Why companies don't just archive this stuff, offer it "as is, where is, no warranty, no support" and call it a museum, never to be changed again, is beyond me. It's not like they are going to go broke allowing two or three people per month to download the 1994 edition of WS-FTP and the like.
It's just as daft as the companies who remove old hardware drivers. Why? Some of us like to use the old shit as a teaching tool for the youngsters. (And before some uneducated idiot says it, I still use things I learned on Mainframes in the 1960s every time I go in to troubleshoot a modern data center.) And some goes into museums. Is it really that much of a bandwidth drain to offer 100K byte files?
So you don't have to keep it patched against the latest vulnerabilities so someone doesn't turn it into a cheese-pizza repository or insert crypto miners into the downloads.
And occasionally reinstall everything when the OS you are using runs out of security updates or the HW is no longer supported.
Then pay somebody to deal with the 1000s of DMCA orders when somebody claims that the name of a 30year old DOS utility sounds like their new song/movie/tik-tok video
"So you don't have to keep it patched against the latest vulnerabilities so someone doesn't turn it into a cheese-pizza repository or insert crypto miners into the downloads."
Make the archive read-only. I've already suggested "as is, where is, no warranty, no support" and call it a museum, never to be changed again.
"And occasionally reinstall everything when the OS you are using runs out of security updates or the HW is no longer supported."
BSD is likely to still be operational long after my Grand Daughter's Grandkids are pushing up daisys, so that's hardly an issue, now is it?
"Then pay somebody to deal with the 1000s of DMCA orders when somebody claims that the name of a 30year old DOS utility sounds like their new song/movie/tik-tok video"
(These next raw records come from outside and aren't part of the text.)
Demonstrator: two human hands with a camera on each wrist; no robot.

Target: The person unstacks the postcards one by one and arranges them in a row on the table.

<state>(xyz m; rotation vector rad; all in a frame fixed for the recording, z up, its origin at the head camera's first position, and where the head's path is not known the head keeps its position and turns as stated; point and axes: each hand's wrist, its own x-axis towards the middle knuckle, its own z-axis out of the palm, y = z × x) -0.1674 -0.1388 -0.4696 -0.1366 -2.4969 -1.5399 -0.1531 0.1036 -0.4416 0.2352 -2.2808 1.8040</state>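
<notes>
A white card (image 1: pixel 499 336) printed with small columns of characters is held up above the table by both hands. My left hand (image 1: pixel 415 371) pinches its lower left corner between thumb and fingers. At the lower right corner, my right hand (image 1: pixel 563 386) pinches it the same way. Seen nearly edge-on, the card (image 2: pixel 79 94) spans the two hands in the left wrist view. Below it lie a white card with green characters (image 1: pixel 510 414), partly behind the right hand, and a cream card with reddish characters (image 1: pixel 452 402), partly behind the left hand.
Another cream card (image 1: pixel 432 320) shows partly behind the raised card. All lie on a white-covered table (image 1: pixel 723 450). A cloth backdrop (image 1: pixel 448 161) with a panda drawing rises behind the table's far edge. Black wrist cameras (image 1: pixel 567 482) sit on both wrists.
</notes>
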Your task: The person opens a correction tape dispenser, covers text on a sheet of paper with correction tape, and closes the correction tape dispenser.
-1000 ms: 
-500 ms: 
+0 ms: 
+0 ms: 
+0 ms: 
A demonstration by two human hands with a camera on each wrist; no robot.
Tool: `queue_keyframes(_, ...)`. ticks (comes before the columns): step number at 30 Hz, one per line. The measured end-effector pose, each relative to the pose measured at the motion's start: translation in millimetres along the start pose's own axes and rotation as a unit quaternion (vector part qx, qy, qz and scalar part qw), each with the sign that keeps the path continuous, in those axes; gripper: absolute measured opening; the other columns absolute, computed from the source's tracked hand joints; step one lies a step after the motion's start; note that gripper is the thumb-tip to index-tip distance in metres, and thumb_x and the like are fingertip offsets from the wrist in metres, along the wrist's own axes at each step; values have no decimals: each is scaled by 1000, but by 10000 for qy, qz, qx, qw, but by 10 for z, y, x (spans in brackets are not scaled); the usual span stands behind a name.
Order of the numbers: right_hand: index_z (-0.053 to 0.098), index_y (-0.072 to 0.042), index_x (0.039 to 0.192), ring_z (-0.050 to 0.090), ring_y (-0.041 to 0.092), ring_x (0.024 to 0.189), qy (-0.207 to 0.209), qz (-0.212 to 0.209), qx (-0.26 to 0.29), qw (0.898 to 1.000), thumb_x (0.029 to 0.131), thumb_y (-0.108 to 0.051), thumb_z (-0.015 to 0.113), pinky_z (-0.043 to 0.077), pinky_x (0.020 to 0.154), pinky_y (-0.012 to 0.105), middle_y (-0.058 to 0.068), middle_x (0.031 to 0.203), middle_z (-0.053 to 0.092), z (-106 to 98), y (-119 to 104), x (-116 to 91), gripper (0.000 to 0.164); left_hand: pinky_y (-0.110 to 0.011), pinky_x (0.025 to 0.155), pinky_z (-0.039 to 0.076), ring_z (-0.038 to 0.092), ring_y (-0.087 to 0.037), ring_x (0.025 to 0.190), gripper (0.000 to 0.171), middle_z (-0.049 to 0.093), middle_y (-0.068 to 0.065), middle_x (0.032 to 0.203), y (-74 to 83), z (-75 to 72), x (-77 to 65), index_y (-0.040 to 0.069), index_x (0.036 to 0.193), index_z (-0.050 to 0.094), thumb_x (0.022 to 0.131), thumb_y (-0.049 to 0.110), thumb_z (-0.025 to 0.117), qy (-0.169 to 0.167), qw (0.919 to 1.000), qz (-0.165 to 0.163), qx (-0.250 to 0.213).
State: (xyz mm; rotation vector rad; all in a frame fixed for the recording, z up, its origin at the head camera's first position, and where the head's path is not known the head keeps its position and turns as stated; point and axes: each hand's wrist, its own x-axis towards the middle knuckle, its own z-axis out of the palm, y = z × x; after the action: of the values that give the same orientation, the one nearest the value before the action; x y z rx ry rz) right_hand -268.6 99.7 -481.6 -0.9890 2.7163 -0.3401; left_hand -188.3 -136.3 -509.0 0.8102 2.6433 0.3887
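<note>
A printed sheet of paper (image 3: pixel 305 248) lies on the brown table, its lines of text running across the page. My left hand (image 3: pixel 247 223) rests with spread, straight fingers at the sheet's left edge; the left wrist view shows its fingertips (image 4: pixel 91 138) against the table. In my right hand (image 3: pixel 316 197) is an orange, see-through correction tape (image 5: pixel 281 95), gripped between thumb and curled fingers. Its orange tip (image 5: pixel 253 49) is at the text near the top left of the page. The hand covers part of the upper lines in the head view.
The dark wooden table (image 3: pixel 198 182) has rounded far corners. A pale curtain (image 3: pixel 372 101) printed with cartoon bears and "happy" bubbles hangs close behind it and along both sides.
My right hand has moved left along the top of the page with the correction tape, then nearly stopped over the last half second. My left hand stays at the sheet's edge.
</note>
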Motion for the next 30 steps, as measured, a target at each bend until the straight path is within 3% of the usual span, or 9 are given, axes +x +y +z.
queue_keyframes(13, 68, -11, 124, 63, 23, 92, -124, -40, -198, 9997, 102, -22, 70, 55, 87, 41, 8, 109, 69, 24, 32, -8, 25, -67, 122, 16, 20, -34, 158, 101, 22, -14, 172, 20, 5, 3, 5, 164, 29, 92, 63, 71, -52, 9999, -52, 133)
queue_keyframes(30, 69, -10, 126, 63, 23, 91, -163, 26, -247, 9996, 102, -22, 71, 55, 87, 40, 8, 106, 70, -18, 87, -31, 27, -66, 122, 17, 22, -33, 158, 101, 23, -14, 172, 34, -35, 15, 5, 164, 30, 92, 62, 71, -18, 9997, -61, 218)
Auto-reply something like "It's been on my server for over thirty years with no complaints. Talk to my lawyer at ::phone number:: Have a nice day." Dollars to doughnuts said land-shark will get no takers. And if he does, he'll have a good laugh to share with me.
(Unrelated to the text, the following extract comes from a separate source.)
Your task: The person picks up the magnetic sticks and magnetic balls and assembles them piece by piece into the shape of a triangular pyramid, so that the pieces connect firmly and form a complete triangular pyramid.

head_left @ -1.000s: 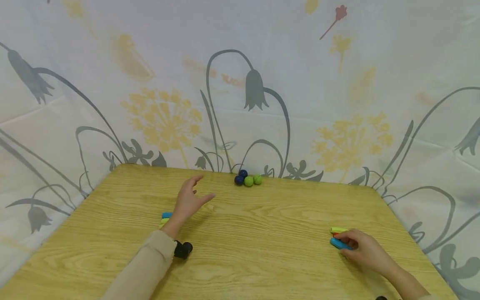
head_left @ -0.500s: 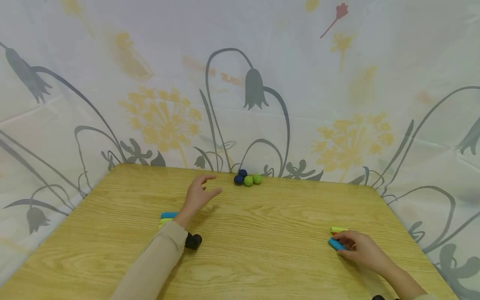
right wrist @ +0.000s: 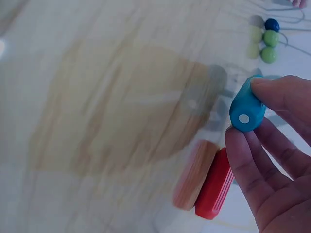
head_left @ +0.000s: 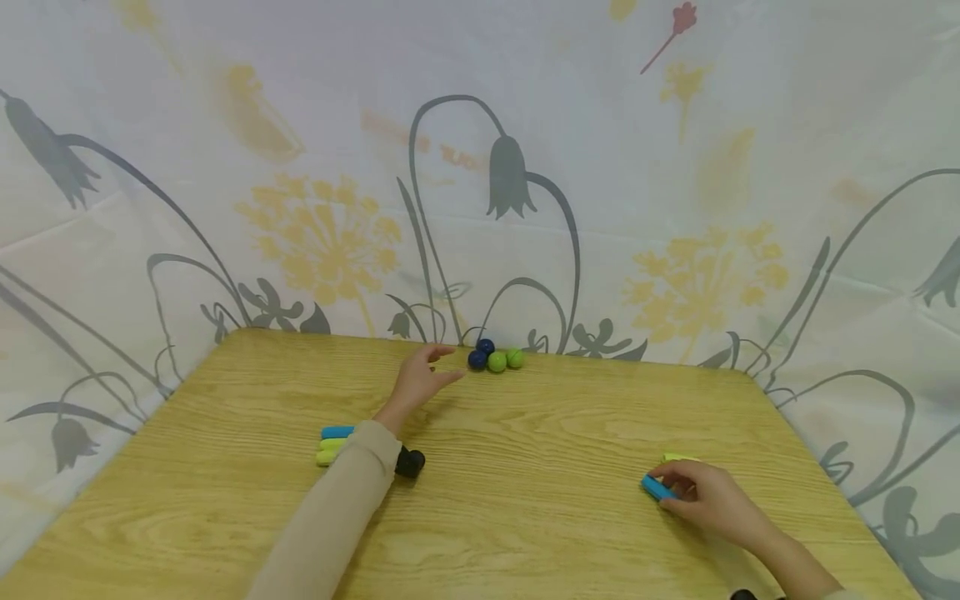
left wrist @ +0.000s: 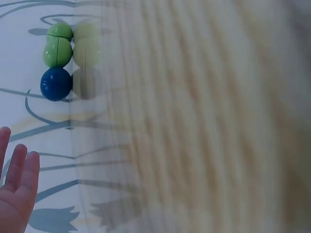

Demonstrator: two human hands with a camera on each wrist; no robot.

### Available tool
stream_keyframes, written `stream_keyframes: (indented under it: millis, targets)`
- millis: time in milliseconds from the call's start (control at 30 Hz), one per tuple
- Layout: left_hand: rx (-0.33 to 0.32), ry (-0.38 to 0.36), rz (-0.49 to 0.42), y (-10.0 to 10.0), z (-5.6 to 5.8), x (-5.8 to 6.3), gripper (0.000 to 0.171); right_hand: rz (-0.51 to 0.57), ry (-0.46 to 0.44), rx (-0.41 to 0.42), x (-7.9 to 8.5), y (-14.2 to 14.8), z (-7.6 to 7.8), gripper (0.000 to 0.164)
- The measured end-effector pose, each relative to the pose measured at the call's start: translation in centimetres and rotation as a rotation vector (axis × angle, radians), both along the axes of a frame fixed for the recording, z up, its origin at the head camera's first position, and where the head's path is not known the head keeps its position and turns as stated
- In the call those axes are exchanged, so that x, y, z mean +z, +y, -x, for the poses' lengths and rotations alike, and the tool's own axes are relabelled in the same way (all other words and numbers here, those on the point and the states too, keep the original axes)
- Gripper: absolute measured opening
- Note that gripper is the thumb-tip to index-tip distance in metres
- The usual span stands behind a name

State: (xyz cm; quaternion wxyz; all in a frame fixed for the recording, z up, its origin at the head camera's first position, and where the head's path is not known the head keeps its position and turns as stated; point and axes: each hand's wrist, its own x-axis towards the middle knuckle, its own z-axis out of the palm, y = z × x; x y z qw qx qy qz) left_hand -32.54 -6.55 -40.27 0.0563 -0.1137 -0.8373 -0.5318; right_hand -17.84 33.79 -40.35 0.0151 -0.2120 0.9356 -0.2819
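My left hand (head_left: 420,382) reaches over the far part of the table with thumb and fingers apart, holding nothing. Just beyond its fingertips, two dark blue balls (head_left: 477,360) and two green balls (head_left: 497,362) cluster at the back edge. In the left wrist view its fingers (left wrist: 28,177) stand apart from the blue ball (left wrist: 56,84). On the right, my right hand (head_left: 708,500) pinches a short thick blue stick (right wrist: 247,104) between thumb and fingertips, a white dot on its end. Beyond it lie a red ribbed stick (right wrist: 214,187) and a yellow-green stick (head_left: 678,457), partly hidden by the hand.
Left of my left forearm lie a blue stick (head_left: 337,432) and yellow-green sticks (head_left: 330,450), partly covered by the sleeve. A flower-printed sheet (head_left: 315,167) hangs along the back of the wooden table (head_left: 525,483).
My left hand has moved right and away from me, closer to the balls. My right hand has shifted left with the blue stick, away from the sticks beside it.
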Motion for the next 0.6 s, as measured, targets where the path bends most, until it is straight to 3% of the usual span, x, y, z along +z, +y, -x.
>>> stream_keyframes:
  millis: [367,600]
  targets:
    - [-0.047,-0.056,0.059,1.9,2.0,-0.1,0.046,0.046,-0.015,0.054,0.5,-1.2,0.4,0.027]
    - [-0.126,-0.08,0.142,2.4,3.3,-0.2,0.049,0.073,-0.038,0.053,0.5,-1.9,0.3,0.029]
That's pretty much how I handle some 40ish year old firmware images I have made available on a server for anyone who needs it to restore certain old kit. No complaints as of yet, but the lawyer did get one call from somebody claiming to own a bit of it. He said "fine, send proof to my (his) office, and if we deem it valid, we'll remove it." That was several years ago, we haven't heard back.